As you will see from these boards, we talk about our vacations, our shopping excursions, parties we go to, children and grandchildren, silliness, downright goofiness, and yes, the Serious Things, too. I always say this is a safe place to land~ we understand all of the emotions tied up not so prettily with a cancer diagnosis.

But take heart~ you are our past, and we are your future. And if you feel an unexpected tug on your fingers, don't be alarmed, it's just all of us taking hold and pulling you through to Life After Cancer.

Hugs,
Chen♥

chenheart from terri805
Hi Chenhart,
Yes the 805 was my area code. We relocated to Co about a year ago We miss Cali soooo much. We were forced to move due to my husbands job. We lived in Thousand Oaks/Newbury Park. What area are you from? We got like 10 to 12 inches of snow in the last 2 days. We do not like the cold weather here. It is a beautiful place to visit but I don't like living here.

chenheart

terri805 said:

chenheart from terri805
Hi Chenhart,
Yes the 805 was my area code. We relocated to Co about a year ago We miss Cali soooo much. We were forced to move due to my husbands job. We lived in Thousand Oaks/Newbury Park. What area are you from? We got like 10 to 12 inches of snow in the last 2 days. We do not like the cold weather here. It is a beautiful place to visit but I don't like living here.

Hi fellow 805'er!
I am in Santa Ynez, about 30 miles north of Santa Barbara and 3 miles from Solvang~ but if you are from the Thousand Oaks area you probably know exactly where I am! As you know, it does get brrrrr cold here at night ( it was 26 last night!) but it still warms up to the low 70's during the day~ so I can imagine that a foot of snow is NOT to your liking!

If you ever have reason to be back, let's get together!!

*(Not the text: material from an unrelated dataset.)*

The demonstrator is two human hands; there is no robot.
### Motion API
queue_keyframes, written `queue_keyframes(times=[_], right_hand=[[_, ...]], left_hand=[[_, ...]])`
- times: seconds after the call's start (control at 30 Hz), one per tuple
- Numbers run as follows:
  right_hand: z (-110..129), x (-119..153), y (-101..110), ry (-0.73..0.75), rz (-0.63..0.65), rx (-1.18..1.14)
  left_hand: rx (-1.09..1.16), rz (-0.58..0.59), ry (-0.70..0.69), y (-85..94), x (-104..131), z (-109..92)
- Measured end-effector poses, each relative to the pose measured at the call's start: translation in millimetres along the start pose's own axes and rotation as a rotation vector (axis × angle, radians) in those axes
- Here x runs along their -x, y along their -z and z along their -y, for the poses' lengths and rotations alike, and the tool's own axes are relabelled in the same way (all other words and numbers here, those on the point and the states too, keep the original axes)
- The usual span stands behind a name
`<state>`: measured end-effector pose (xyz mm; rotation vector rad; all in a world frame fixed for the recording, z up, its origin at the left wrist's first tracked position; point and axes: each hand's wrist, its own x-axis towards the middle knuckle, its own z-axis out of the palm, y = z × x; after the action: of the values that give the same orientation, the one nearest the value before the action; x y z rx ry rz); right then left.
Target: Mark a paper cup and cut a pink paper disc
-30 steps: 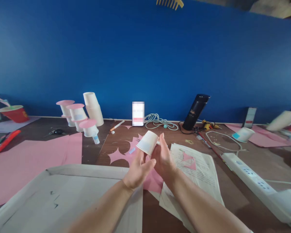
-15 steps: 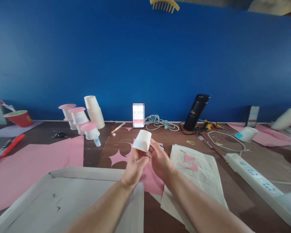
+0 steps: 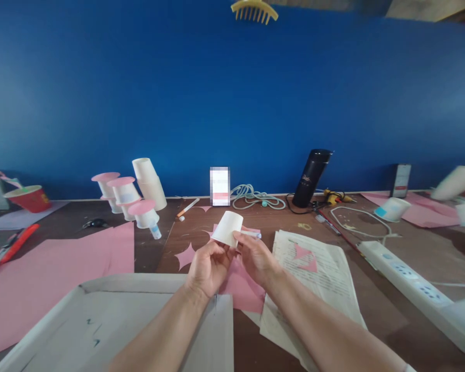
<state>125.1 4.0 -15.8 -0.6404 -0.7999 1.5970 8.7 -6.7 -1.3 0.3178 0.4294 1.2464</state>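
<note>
Head view: both hands hold a plain white paper cup point(image 3: 227, 227) above the middle of the counter point(image 3: 248, 341), its wide rim down and its body tilted. The left hand point(image 3: 208, 263) is curled in under the rim, and the right hand point(image 3: 253, 258) has its fingertips pressed to the side. A slim white stick with a bluish tip point(image 3: 251, 234) juts out by the right fingers; whether it is gripped or only tucked there, I cannot tell.

The likeliest trouble is a dent: thin paper should give if the fingertips pinch harder. With the cup off level, a loosened left hand could let it slip onto the jagged-edged pink paper sheet point(image 3: 242, 289) below. A shift of the right fingers might drop the stick or scrape it along the cup wall. The right forearm crosses the crumpled printed white sheets point(image 3: 335, 274), so a sweep could drag them. Farther left, a knock would probably topple the short white cups layered with pink paper discs point(image 3: 124, 192).
</note>
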Motion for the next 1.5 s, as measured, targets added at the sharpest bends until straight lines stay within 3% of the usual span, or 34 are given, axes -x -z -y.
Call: queue_keyframes(times=[0.2,0.47,0.6,0.8,0.97,1.17,1.5], right_hand=[[7.3,-2.2,2.5,0.115,-0.046,0.008],[19.0,4.6,3.3,0.198,-0.297,0.242],[19.6,6.1,3.4,0.236,-0.274,0.353],[20.1,6.7,5.4,0.573,-0.384,0.571],[22.9,19.9,-2.4,0.608,-0.301,0.78],[18.7,29.5,-7.0,0.855,-0.148,1.095],[19.2,28.0,-9.0,0.827,-0.077,1.239]], left_hand=[[-0.112,0.111,-0.032,-3.0,4.7,6.8],[-0.167,-0.119,-0.083,2.3,-0.3,6.8],[-0.203,-0.108,-0.111,0.0,0.3,6.2],[-0.251,-0.084,-0.152,3.9,-2.6,7.7],[-0.284,-0.096,-0.15,7.9,-5.6,8.0],[-0.265,-0.073,-0.175,8.6,-5.8,8.6],[-0.337,-0.006,-0.153,6.9,-2.3,8.2]])
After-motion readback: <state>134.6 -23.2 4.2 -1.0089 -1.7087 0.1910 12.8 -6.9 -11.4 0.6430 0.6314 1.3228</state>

Merry Christmas! At least you have a White Wonderland~ and I have heard that Co has the most health conscience population of all 50 states! That has got to be a good thing! :-)

Hugs,
Chen♥

Kylez

fauxma said:

You have received good
You have received good advice so I will just say we are all here for you 24/7.
Stef

Just want to add my saying
Just want to add my saying how sorry I am that you have bc. We are here for you whenever you need us.

KYLEZ ♥

ladybug22

24/7
Sorry yu had to come here but nice to meet yu. We will walk every step with yu and it will get better. hugs and love to yu

jnl

ladybug22 said:

24/7
Sorry yu had to come here but nice to meet yu. We will walk every step with yu and it will get better. hugs and love to yu

We will all help you however
We will all help you however we can. We never close here.

Leeza

Mama G

jnl said:

We will all help you however
We will all help you however we can. We never close here.

Leeza

Welcome to the group nobody wants to join....
I like what Maize said. We all have been where you are right now and are here to help you have someone to lean on. It took me a much longer time to start writing on here, you should be proud of yourself that you took this important step to reach out for help as soon as you did. I was in disbelief and shock and mostly depressed for the first month after it was discovered. Like it was someone else, not me! It just CAN'T happen to ME!!! Now I still feel that way sometimes, but coming on here helps. Reading about how other women are handling it and reaching out to help others is why this discussion Board was started.
AMEN to that!
Merry Christmas and may we ALL have a much better 2010!

aztec45

Welcome
Welcome, Tat. It is hard not to worry about your diagnosis especially when you have to wait until the turn of the year to hear how they will treat it. It is good that you found this site to help you release what you may be feeling. There are a great many women and men on this site who can help you through both the good and bad times.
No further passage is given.